What are the permanent powers

stand-inPowers of attorney in companies

The power of attorney is granted by the legal representative and must be entered in the commercial register. Associated with this is the authorization to conduct all judicial and extrajudicial legal transactions of the company, including those outside the industry. The following are excluded from the scope of action:

  • Business dissolution
  • Sale of land
  • Admission of new shareholders
  • Signing of the company balance sheet

The power of attorney is permitted in the form of individual power of attorney and total power of attorney. This means that representation is only possible together with a managing director and / or other authorized signatory. A branch power of attorney is also possible. This means that the power of attorney is restricted to a single branch. Further restrictions on the power of attorney are not possible. But: This only applies to so-called external relationships, i.e. to third parties, so that they can rely on the corresponding entry in the commercial register.
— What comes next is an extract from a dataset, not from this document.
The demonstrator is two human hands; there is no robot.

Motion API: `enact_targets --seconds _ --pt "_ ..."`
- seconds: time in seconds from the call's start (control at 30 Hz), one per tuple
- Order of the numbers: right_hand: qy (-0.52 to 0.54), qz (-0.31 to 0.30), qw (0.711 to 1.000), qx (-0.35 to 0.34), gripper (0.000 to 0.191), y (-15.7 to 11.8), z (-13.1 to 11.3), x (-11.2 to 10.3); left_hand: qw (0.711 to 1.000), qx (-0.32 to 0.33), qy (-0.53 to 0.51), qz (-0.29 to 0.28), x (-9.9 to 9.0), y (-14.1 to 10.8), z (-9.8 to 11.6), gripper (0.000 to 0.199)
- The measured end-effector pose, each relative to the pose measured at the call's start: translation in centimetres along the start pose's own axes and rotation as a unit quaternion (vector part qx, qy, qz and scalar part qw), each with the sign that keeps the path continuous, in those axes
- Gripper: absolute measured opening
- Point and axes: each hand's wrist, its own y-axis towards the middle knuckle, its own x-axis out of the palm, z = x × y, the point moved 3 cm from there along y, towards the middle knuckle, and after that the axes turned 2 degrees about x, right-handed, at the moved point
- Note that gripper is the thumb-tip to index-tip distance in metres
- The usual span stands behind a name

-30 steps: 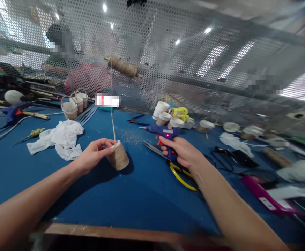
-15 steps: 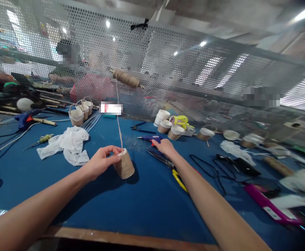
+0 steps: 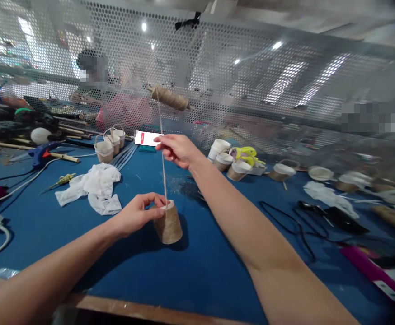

Internal restrictions are permissible and widespread. Just think of the many “titular authorized signatories” for whom this position designation means more internal “recognition” than a power of attorney under commercial law. Caution is required here, because: If this authorized officer obliges the company to do more than he is allowed to do internally, he is personally liable to the company in case of doubt. An example: His signature on a delivery contract and the acceptance of the goods are legally valid vis-à-vis the partner, but he is not authorized to make decisions internally. A GmbH could therefore hold him liable in the event of damage.

A further restriction in the internal relationship also applies exceptionally to third parties (in the external relationship) if they are aware of the existing restriction.